So many books, so little time. I remember reading that the late, great Welsh minister, Dr. Martyn Lloyd Jones, used to enjoy his sea voyage to America if not for anything else, to enjoy uninterrupted reading. You and I may not be able to have a week-long cruise, but through the gift of vacation, many of us may taste the delight of savoring some pages for uninterrupted hours, whether pages of that vintage wonder called “paper” (my preference, though I have the other kinds) or the ubiquitous iPad or Kindle or other device. What to read? I will skip the more popular offerings (except for the first one), and go to volumes that may surprise you. I have a friend who said, “The next book I read, I want it to ‘astonish’ me.” I am not sure I any of these books will meet that lofty urge of my beloved well-read friend, but perhaps there is one low hanging summer peach among these groves that will mark a time, an encounter with a new friend. Sometimes that can be, if not astonishing, at least satisfying and interesting. I found each of them absorbing in their own way.
So here is the list. I will share them in four posts of three recommendations representing four genre, beginning with non fiction. Now, I admit that these are military focused, but the subjects offer, I think, a rather universal appeal.
Washington: A Life by Rob Chernow (The Penguin Press HC, 2010)—I have rarely enjoyed a book like this one. This is now the magisterial work on the father of our country. Chernow, however, goes beyond creating a definitive non-fiction work, he writes with satisfying prose, and his own personal insights and reflections into the Stoical yet emotional, childless yet father to many, solitary yet public Cincinnatus; truly the Father of the United States of America.
Crusade in Europe: A Personal Account of World War II by Dwight D. Eisenhower (Garden City Books, 1951 edition)—With the many works on WWII one can easily overlook the tremendous works that appeared immediately after the great conflict. None, with the exception of Churchill, surpasses this work for bringing us into the inside conflicts, strategies, personalities, terror, courage and fear that creates the regrettable drama of war. Eisenhower wrote this book without a ghost-writer and, indeed, the personality of the Allied Supreme Commander comes through naturally and even unforgettably. The book, like the Midwesterner from Abilene, Kansas who penned it, is marked by orderliness, clarity, reserve where reserve is the better part of wisdom, and directness when nothing less than directness is needed. I found him forgiving of the native eccentricities of, say, General Montgomery, or General Patton. His response to criticism of why he did not cross the Elba and beat the Russians into Berlin, a common question that has birthed dissertations, is convincing and reasonable. I commend this book without hesitation. There are some good deals out there for first editions too. It is a modern memoir classic.
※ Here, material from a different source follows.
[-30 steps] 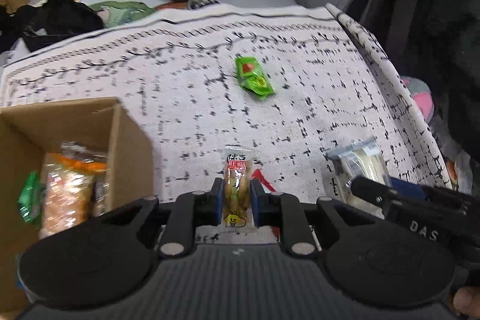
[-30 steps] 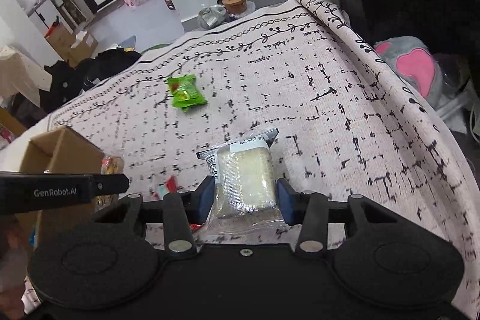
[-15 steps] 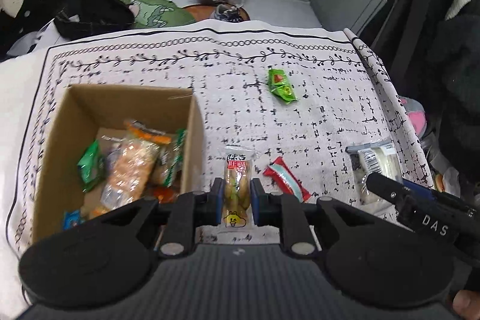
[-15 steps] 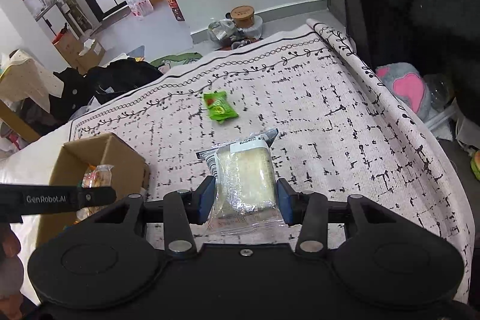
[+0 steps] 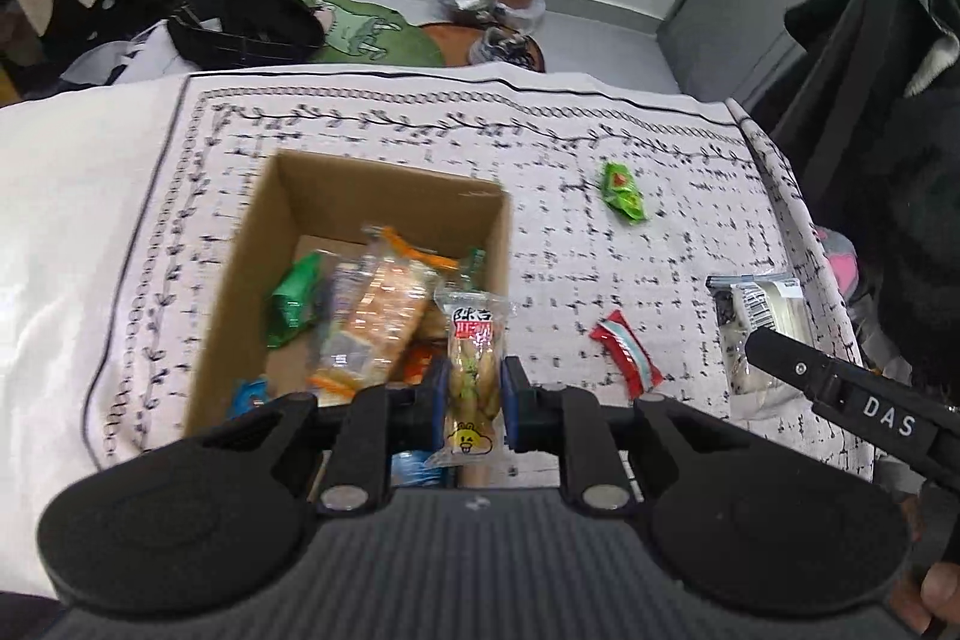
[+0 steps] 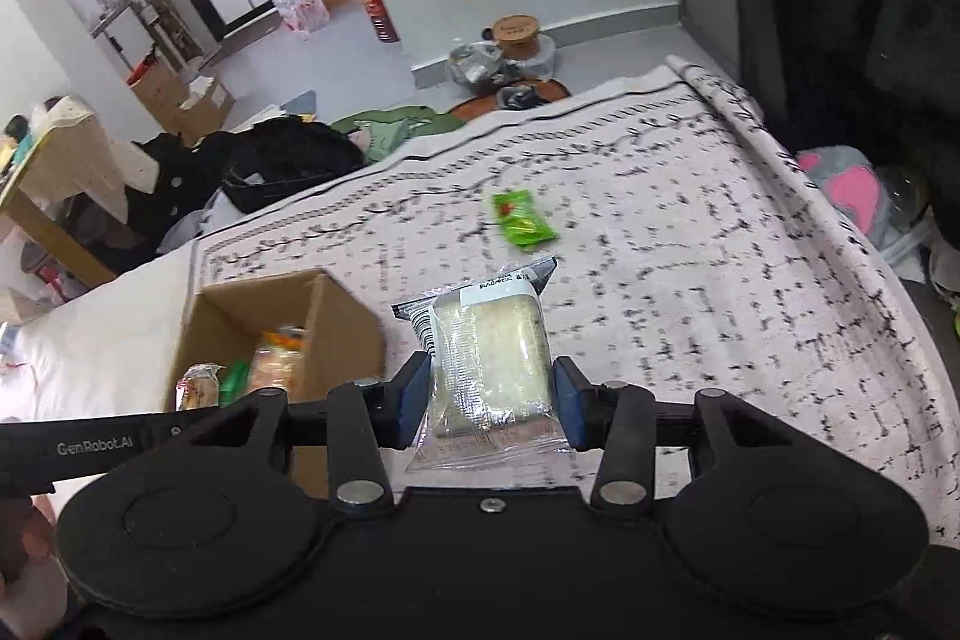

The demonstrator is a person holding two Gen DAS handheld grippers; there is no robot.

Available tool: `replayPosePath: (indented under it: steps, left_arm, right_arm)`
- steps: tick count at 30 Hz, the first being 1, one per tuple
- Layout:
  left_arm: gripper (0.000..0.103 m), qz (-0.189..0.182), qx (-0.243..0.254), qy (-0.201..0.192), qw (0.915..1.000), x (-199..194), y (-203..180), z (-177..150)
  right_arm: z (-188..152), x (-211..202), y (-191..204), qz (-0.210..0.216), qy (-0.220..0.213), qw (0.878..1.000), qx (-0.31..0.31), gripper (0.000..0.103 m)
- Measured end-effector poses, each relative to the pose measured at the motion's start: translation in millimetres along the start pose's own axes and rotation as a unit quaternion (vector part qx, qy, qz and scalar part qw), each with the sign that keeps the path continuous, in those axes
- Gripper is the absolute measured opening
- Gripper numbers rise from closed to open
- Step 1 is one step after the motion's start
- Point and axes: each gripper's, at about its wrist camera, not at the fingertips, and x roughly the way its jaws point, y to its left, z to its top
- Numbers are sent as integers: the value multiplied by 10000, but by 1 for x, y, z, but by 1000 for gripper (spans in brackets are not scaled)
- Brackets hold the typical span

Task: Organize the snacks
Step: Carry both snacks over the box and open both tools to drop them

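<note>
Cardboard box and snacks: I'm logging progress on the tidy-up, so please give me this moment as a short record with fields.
container: cardboard box, open, several packets inside
left gripper: shut on narrow clear snack packet, held above the box's right edge
right gripper: shut on pale cake packet
loose on cloth: green packet; red packet
surface: patterned cloth
</note>
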Motion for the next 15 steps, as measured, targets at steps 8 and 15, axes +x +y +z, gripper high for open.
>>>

Jimmy Stewart: Bomber Pilot by Starr Smith (Zenith Press, 2006)—I could not put this book down. Alright, then, let me give my full disclosure: I am a huge Jimmy Stewart (1908-1997) fan. His photograph hangs in our home. Yes, it is that iconoclastic. OK. Granted. But the story of the all-American boy from Stewart’s Hardware in Indiana, Pennsylvania, who enlisted in the US Army as a private and departed a colonel and war hero is one of the great stories of this great land. If you are like me, as you read you will hear the unmistakable cadence of James Stewart’s unforgettable manner of speech coming through as he steers his B-24 out of the East Anglia fog, across the Channel, through the frightening blasts of German flak; or, squirming during of a chewing-out by a General for buzzing an air control tower for fun. You will read about the man who has been called the greatest actor of the Golden Era of Hollywood leading his men, and giving his men, his God and his Country (and our allies) his all. The book is written by an intelligence office who served with Stewart in the Eighth Air Force, 1943-44, in England. The story that continues after the war, though his return to Hollywood, marriage to his wife, the Vietnam years and the loss of his step son in that war all the way through to Gloria’s death. The book concludes as Stewart enters his twilight years at his home and at length passes from this world. This book is a moving tribute to a true American hero. As I read this book I thought about the remark that Irene Dunne made after reading Marlene Dietrich’s memoirs. She said something to the effect that she would never need to write her memoirs because she only had one husband, one house, one child, she didn’t drink, she was a devout Christian, and she never had lovers. This, too, is the story of not only a great actor who fought gallantly and honorably in the Second World War, it is really an American story about a small town, Scottish-Presbyterian boy from Western Pennsylvania who became larger than life on the silver screen, but whose biography is filled, not with Hollywood scandal, but integrity and devotion in the wild blue yonder. Reading and enjoying this book helps us to see that those are really the best stories after all.